By Brad Hodge
Published: Jan. 25, 2014
Recently I read in these pages of Councillor Susan Chapelle’s decision to seek re-election. The article touched on two key decisions she made while on council.
First, her rejection of the CIBC branch now being finished at Garibaldi Way and Highway 99, and second on Lot 509 and 510, in which Council was asked to reconsider its population threshold for opening those lots to development.
In both cases, Coun. Chapelle voted to uphold the letter of our Official Community Plan, which called for financial institutions to be located downtown, and no new development in certain areas until a population of 22,500 had been attained.
Official Community Plans cover a broad range of topics and goals.
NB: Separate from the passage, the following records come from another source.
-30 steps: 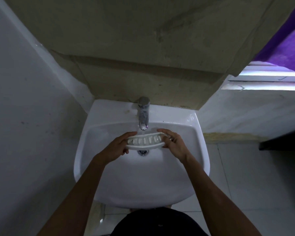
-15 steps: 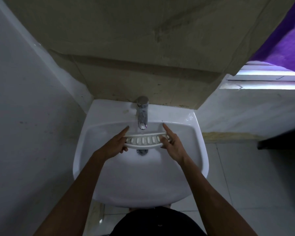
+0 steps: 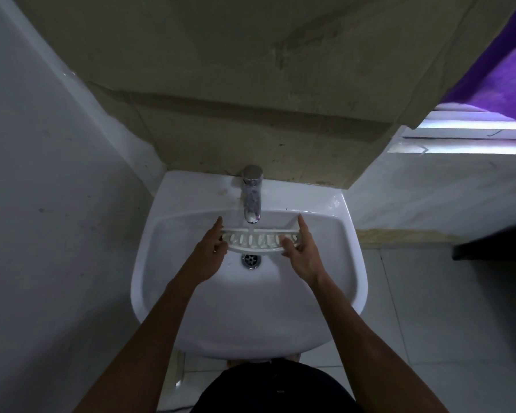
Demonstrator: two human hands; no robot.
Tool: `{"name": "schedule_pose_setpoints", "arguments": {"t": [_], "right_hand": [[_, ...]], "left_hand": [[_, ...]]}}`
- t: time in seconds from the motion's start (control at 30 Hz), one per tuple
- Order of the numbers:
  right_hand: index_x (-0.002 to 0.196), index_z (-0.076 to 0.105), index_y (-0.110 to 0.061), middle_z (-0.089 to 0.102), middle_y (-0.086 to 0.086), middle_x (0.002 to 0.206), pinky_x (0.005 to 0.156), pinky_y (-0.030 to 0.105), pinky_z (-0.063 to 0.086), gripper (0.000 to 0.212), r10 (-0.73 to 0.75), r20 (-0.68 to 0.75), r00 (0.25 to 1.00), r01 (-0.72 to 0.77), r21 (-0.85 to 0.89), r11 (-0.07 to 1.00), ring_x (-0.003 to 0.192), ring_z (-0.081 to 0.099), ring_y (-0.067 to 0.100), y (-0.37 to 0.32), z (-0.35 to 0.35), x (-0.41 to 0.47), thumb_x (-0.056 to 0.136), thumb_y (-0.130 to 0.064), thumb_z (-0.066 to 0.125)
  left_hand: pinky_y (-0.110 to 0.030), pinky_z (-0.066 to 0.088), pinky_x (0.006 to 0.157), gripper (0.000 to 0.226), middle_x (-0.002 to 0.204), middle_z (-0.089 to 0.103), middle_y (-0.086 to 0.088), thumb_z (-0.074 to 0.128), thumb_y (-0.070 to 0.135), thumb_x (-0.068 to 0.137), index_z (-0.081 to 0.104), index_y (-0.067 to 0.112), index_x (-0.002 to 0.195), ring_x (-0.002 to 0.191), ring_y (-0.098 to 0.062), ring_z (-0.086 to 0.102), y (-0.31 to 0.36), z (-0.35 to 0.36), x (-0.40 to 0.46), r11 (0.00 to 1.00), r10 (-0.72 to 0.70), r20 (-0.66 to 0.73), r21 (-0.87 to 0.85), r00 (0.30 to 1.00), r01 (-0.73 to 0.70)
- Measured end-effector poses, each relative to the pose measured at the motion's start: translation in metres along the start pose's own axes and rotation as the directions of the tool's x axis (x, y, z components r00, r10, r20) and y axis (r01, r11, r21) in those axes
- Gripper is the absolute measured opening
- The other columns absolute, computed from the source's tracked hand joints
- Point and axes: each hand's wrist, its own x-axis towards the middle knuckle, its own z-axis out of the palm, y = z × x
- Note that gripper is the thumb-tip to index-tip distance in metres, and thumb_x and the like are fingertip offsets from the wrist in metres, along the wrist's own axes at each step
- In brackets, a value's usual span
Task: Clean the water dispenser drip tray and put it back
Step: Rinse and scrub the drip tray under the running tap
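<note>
- Between the two hands, over the white sink (image 3: 191,308): the drip tray (image 3: 258,242), white and slotted, was held level just under the tap (image 3: 252,193) spout.
- Left hand (image 3: 210,248) held the tray's left end; index finger straight along the far edge, other fingers curled beneath.
- Right hand (image 3: 303,251) held the right end; index finger straight, thumb lying on the slots.
- Drain (image 3: 251,259) lay just nearer than the fingertips, below the tray.
</note>
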Motion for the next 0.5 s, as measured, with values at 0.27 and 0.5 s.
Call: {"name": "schedule_pose_setpoints", "arguments": {"t": [0.27,0.5], "right_hand": [[0.151,0.005,-0.056,0.058,0.013,0.132,0.089,0.048,0.059,0.085,-0.081,-0.014,0.997,0.082,0.03,0.996,0.111,0.066,0.024,-0.011,-0.005,-0.011,0.087,-0.058,0.062],[0.149,0.011,-0.059,0.055,0.015,0.126,0.086,0.052,0.059,0.08,-0.085,-0.034,0.996,0.084,-0.033,0.996,0.107,0.064,0.03,-0.008,-0.005,-0.012,0.084,-0.066,0.057]], "left_hand": [[-0.021,0.036,0.091,0.074,0.128,0.037,0.011,0.058,0.031,0.095,0.014,0.023,0.155,0.112,-0.009,0.047,0.006,0.004,-0.002,1.0,-0.015,-0.016,-0.005,1.0,0.015],[-0.026,0.047,0.077,0.048,0.123,0.058,0.0,0.043,0.015,0.101,0.034,0.021,0.148,0.077,-0.014,0.066,-0.012,0.003,0.008,0.999,0.013,-0.049,-0.034,0.999,-0.015]]}}
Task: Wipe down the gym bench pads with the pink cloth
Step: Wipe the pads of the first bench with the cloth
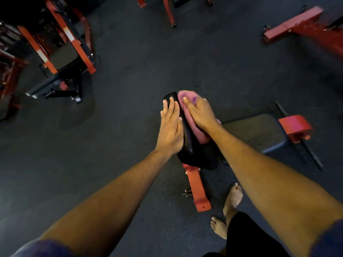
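Note:
A black raised back pad (187, 145) of a red-framed gym bench stands tilted in the middle of the view. My left hand (169, 127) lies flat against its left side, fingers together and extended. My right hand (199, 114) presses the pink cloth (193, 127) onto the pad's right face, near the top. The cloth drapes down the pad under my palm. The bench's flat seat pad (259, 132) lies to the right, dusty grey on top.
The bench's red foot (197, 190) juts toward me beside my bare feet (230, 206). A red weight horn and dark bar (297, 127) sit right of the seat. Other red and black machines (55, 52) stand at the far left and far right on dark rubber floor.

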A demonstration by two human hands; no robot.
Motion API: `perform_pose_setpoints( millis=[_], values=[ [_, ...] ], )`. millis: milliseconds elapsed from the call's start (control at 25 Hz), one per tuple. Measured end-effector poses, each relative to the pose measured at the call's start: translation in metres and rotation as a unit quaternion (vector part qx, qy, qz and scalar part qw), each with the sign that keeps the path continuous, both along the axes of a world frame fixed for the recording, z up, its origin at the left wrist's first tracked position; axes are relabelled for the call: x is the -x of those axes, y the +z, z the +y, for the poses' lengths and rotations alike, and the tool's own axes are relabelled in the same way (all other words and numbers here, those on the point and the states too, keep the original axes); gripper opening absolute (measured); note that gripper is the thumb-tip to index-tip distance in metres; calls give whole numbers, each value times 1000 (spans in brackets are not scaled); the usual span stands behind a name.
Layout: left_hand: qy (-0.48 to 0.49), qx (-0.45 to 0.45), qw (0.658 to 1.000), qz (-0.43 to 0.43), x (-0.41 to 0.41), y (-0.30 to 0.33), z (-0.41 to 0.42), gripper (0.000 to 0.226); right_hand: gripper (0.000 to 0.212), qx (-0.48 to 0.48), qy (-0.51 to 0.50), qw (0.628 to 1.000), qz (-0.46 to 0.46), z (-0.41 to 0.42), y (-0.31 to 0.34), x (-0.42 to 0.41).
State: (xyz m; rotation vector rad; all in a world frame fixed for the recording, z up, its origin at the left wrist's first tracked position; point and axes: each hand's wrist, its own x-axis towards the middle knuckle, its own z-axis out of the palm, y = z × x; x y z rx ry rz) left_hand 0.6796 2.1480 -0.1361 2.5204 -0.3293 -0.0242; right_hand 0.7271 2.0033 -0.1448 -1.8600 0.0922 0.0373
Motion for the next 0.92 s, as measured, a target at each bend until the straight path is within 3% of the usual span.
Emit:
perform_pose_setpoints(
  millis=[80, 200, 320, 440, 560, 680, 760, 920],
  values=[
    [-7, -41, 999, 6, 1, 6, -2, 62, 38, -66, -125, 990, 18, -21, -4, 52],
    [3, -49, 999, 17, 29, 5, -11, 66, 55, -91, -245, 959, 107, -62, -22, 132],
    [17, -72, 997, -6, 48, -4, -17, 68, 62, -83, -194, 969, 124, -58, -50, 176],
    [35, -70, 996, -44, 47, -8, -20, 63, 44, -72, -94, 991, 70, -12, -59, 168],
    [76, -16, 994, -71, 49, -13, -22, 57, 41, -47, -70, 996, 41, -2, -84, 138],
    [112, 19, 990, -82, 55, -16, -25, 54, 65, -6, -38, 987, 155, -20, -130, 115],
    [108, 26, 990, -83, 57, -15, -27, 54, 72, -32, -56, 973, 223, -21, -150, 125],
    [93, 34, 991, -91, 55, -16, -27, 54, 34, -84, -94, 963, 239, -16, -96, 152]
  ],
)
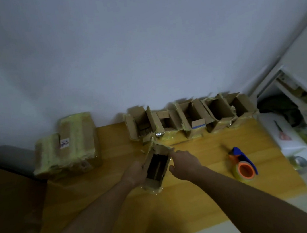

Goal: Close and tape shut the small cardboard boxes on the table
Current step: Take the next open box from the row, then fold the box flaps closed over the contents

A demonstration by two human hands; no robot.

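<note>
A small open cardboard box (pixel 157 168) stands in the middle of the yellow table (pixel 119 195), its dark inside showing. My left hand (pixel 135 172) presses against its left side. My right hand (pixel 185 162) holds its right side, fingers on the right flap. Behind it, along the wall, stands a row of several open small boxes (pixel 187 118) with flaps up. A tape dispenser (pixel 243 164) with a blue handle and orange core, loaded with yellowish tape, lies on the table to the right of my right hand.
Two closed boxes (pixel 70 144) wrapped in yellowish tape stand at the table's back left. To the right of the table are white shelves (pixel 298 97) and a white surface with red-handled scissors (pixel 283 133) and clutter. A grey wall rises behind.
</note>
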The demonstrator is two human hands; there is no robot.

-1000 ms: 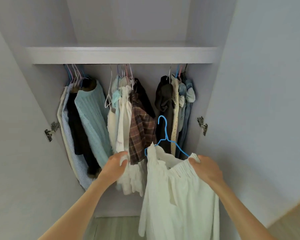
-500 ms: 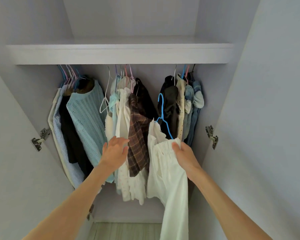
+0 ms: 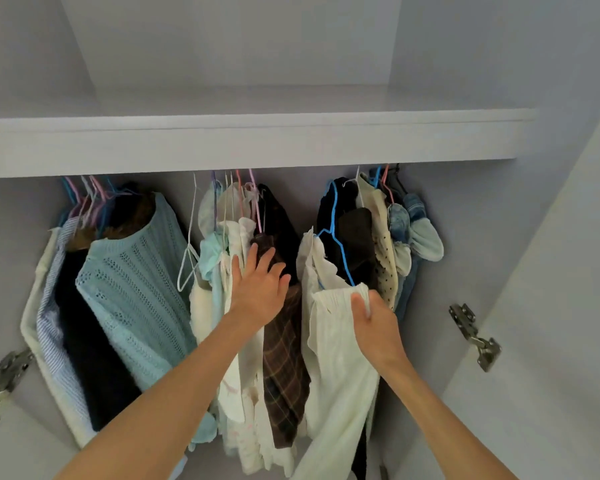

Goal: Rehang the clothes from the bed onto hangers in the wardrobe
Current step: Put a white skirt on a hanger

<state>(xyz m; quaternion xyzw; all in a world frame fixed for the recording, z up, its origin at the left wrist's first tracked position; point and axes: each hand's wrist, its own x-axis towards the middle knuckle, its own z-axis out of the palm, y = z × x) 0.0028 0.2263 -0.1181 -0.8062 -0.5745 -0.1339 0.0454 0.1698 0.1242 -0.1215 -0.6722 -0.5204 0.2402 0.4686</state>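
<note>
A white garment [image 3: 333,341] hangs on a blue wire hanger [image 3: 335,233], lifted high inside the wardrobe with the hook just under the shelf; the rail is hidden behind the shelf edge. My right hand [image 3: 374,327] grips the garment's gathered top edge at the hanger's right shoulder. My left hand [image 3: 258,282] lies flat with spread fingers against the brown plaid garment [image 3: 284,368] and the dark one behind it, pressing them leftward. A gap shows between these clothes and the white garment.
Light-blue knit sweater [image 3: 136,299], dark and striped clothes hang at the left. An empty white hanger [image 3: 187,258] dangles beside them. Black, dotted cream and denim pieces [image 3: 413,237] fill the right. A white shelf [image 3: 250,140] spans above. Door hinges [image 3: 475,337] flank both sides.
My right hand has raised the white garment and its blue hanger up toward the shelf. My left hand moved up and right onto the plaid and dark clothes. The camera tilted upward.
</note>
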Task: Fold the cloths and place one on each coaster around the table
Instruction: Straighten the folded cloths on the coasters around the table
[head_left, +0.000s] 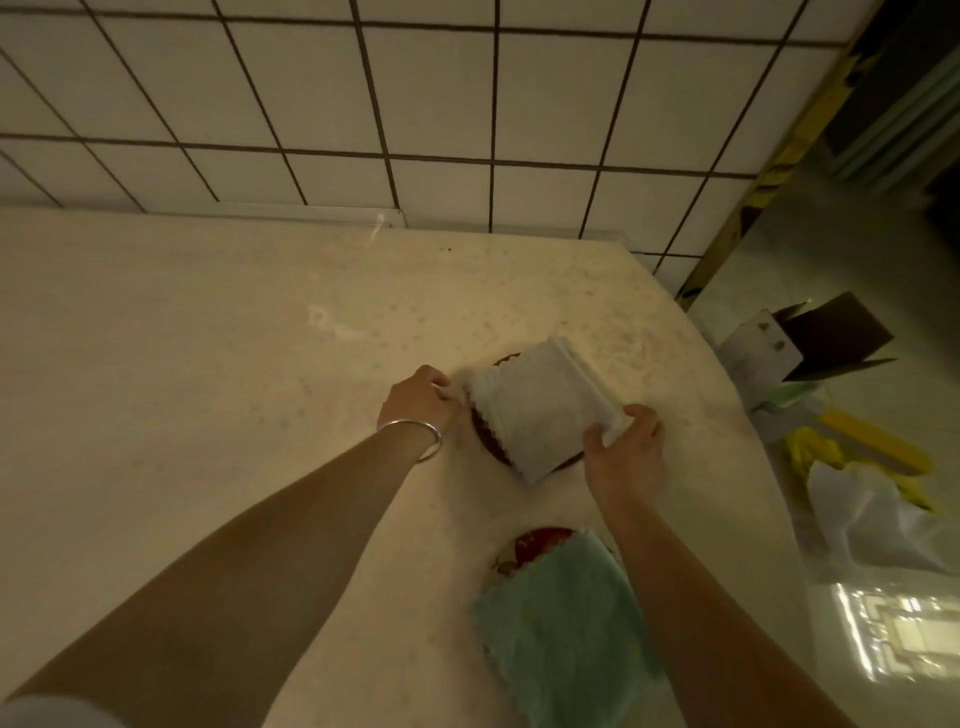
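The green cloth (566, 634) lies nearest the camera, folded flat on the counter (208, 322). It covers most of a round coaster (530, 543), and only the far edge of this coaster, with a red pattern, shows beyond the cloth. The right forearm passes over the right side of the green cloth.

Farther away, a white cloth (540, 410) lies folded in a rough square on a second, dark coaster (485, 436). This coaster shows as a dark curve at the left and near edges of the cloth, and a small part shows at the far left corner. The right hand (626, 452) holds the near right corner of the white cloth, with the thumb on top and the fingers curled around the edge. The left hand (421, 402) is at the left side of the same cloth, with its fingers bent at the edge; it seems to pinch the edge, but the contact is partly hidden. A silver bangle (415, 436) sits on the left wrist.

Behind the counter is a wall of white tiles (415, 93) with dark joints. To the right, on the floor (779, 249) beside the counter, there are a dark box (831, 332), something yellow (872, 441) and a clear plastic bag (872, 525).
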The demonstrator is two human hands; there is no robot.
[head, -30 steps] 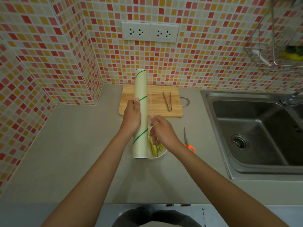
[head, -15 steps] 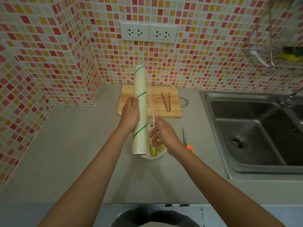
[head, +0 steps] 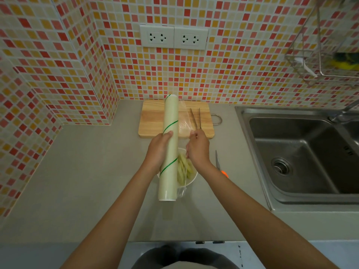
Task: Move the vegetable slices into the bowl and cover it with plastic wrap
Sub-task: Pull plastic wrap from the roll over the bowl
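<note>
My left hand [head: 159, 151] grips a long pale roll of plastic wrap [head: 169, 121] with green stripes, held lengthwise over the counter. My right hand [head: 197, 147] pinches the loose clear film [head: 184, 123] just to the right of the roll. Below both hands sits a white bowl [head: 191, 180] holding pale green vegetable slices [head: 183, 169]; the roll hides the bowl's left part.
A wooden cutting board [head: 153, 121] lies against the tiled wall with metal tongs [head: 195, 118] on it. Orange-handled scissors [head: 218, 162] lie right of the bowl. A steel sink [head: 303, 158] fills the right side. A wire rack [head: 326, 55] hangs above it.
The right hand has drawn a short stretch of film away from the roll, to the right. The left hand still holds the roll, which now sits slightly lower over the bowl.
</note>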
Too broad to get into here, but one aspect of their deployment I’ve never liked is when they are used to try to dictate economic development. In service of that goal, an OCP’s vision becomes an exercise in predicting the future. Unfortunately, human beings have a spotty record in that department (remember Bill Gates’ famous ‘they’ll never need more than 640kb of RAM’?).
The reason ‘capitalism’ has survived all the other ‘isms’ is because it really isn’t an –ism. It wasn’t invented by some clever academic on a chalkboard. Capitalism is what people do, and have done naturally for thousands of years. It’s trading stuff. People will not (without coercion) buy what they don’t want, and a successful business sells what they do want and locates where they want it to be. Further, a business’ function is to generate a return for its owner.
Anything else can more properly be considered charity. Enforced charity has a very odious track record. An investor forced to choose between operating in an uneconomic way to comply with an OCP, or not investing at all, usually will choose the latter. OCPs can and from time to time should be reviewed and changed. They are not intended to be scripture.
The OCP may well state that certain areas should not be developed until certain thresholds are met, but what if those requirements are actually holding back development? Likewise, does it make sense to use the OCP as a bludgeon to keep financial institutions out of the region where most of us now live, and where a ton of commercial development has already happened?
Personally I agree with Councillor Chapelle that policies like the OCP, once adopted, generally should be adhered to. That is the whole point. But I also think we have to acknowledge and adapt when reality isn’t meeting our expectations.
As Mike Tyson famously said, “Everyone has a plan until they’re punched in the mouth.” Plans can and sometimes should be changed. We should be careful not to kiss off jobs and investment in religious adherence to a vision that may not materialize as we’d hoped.
Susan Chapelle says
I’ll wait for a punch in the mouth Brad, the OCP is set by the community, not my place to decide what will come out unless there is full public consultation on a new direction. OCP is not a random document that should be changed on a whim because someone wants to build. The OCP is set by the community. Ours took 11 years to adopt, do you think it is up to council to change it with every punch in the mouth?